** Task instructions **
Repeat every record below exactly as it appears.
===== Dataset records
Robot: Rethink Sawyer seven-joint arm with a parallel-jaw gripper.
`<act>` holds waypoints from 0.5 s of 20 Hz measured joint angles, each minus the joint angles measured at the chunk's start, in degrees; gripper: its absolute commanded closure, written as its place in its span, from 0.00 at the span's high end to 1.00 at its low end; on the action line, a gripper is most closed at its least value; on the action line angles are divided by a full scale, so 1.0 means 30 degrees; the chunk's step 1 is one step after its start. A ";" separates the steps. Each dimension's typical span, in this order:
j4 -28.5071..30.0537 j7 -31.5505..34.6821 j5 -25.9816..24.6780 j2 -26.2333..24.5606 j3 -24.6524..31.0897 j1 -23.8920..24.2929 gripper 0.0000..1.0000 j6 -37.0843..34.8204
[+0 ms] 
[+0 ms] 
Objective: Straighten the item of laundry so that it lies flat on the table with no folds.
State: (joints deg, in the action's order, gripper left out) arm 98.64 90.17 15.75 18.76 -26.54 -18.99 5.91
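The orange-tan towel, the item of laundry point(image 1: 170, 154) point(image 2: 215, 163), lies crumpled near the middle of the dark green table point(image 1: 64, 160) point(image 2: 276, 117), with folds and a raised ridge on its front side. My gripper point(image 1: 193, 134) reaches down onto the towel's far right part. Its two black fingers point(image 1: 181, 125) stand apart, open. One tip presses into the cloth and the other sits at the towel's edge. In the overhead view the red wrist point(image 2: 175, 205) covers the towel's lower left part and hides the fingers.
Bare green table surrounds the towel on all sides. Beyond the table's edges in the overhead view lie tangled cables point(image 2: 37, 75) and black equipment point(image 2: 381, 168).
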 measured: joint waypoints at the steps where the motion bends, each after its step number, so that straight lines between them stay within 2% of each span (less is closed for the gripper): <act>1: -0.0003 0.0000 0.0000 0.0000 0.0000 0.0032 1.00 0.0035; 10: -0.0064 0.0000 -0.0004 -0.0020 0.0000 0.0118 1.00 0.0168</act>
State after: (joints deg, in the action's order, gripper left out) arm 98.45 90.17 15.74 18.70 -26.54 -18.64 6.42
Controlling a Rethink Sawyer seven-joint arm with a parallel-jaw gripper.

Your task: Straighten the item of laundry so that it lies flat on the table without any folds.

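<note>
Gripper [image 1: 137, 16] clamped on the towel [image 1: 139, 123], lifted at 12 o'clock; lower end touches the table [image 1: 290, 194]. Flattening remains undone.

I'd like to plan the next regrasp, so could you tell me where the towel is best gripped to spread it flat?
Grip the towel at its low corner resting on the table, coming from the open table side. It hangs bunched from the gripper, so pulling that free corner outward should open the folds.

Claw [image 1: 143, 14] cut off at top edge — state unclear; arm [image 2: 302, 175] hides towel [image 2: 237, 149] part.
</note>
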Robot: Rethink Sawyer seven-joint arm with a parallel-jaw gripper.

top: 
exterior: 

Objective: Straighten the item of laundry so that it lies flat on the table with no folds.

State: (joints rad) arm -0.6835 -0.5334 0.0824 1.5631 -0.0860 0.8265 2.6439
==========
** Response below **
Robot: Rethink Sawyer seven-joint arm with a parallel-jaw gripper.
`<act>` holds waypoints from 0.5 s of 20 Hz measured joint angles, each minus the joint angles measured at the chunk's start, in degrees; gripper: its absolute commanded closure, written as its place in its span, from 0.00 at the span's high end to 1.00 at its low end; on the action line, a gripper is most closed at its least value; on the action line angles are divided by a full scale, so 1.0 means 30 degrees; the chunk's step 1 is one step after its start. A ";" separates the steps. Each dimension's typical span, in this order:
j4 -28.5071..30.0537 j7 -31.5505..34.6821 j5 -25.9816..24.6780 j2 -26.2333..24.5606 j3 -24.6524..31.0897 j1 -23.8920..24.2929 gripper 0.0000..1.0000 j6 -37.0843..34.8204
[+0 ms] 
[+0 ms] 
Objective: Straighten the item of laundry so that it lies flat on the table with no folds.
State: (joints deg, in the action's order, gripper left out) arm 98.64 90.17 15.75 18.76 -26.54 -18.99 5.91
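The orange-tan towel, the item of laundry point(image 1: 170, 154) point(image 2: 215, 163), lies crumpled near the middle of the dark green table point(image 1: 64, 160) point(image 2: 276, 117), with folds and a raised ridge on its front side. My gripper point(image 1: 193, 134) reaches down onto the towel's far right part. Its two black fingers point(image 1: 181, 125) stand apart, open. One tip presses into the cloth and the other sits at the towel's edge. In the overhead view the red wrist point(image 2: 175, 205) covers the towel's lower left part and hides the fingers.
Bare green table surrounds the towel on all sides. Beyond the table's edges in the overhead view lie tangled cables point(image 2: 37, 75) and black equipment point(image 2: 381, 168).
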 measured: joint waypoints at the steps where the motion bends, each after its step number, so that straight lines between them stay within 2% of each span (less is closed for the gripper): <act>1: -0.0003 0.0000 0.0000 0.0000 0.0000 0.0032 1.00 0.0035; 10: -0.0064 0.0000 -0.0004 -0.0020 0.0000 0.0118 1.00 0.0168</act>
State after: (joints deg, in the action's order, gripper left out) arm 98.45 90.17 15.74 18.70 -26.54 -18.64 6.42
Controlling a Rethink Sawyer seven-joint arm with a parallel-jaw gripper.

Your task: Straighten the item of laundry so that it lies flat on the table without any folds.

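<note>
Gripper [image 1: 137, 16] clamped on the towel [image 1: 139, 123], lifted at 12 o'clock; lower end touches the table [image 1: 290, 194]. Flattening remains undone.

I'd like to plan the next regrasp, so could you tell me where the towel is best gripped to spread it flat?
Grip the towel at its low corner resting on the table, coming from the open table side. It hangs bunched from the gripper, so pulling that free corner outward should open the folds.

Claw [image 1: 143, 14] cut off at top edge — state unclear; arm [image 2: 302, 175] hides towel [image 2: 237, 149] part.
</note>
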Robot: Rethink Sawyer seven-joint arm with a parallel-jaw gripper.

top: 
exterior: 

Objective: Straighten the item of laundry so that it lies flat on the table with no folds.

State: (joints rad) arm -0.6835 -0.5334 0.0824 1.5631 -0.0860 0.8265 2.6439

This answer is complete as written.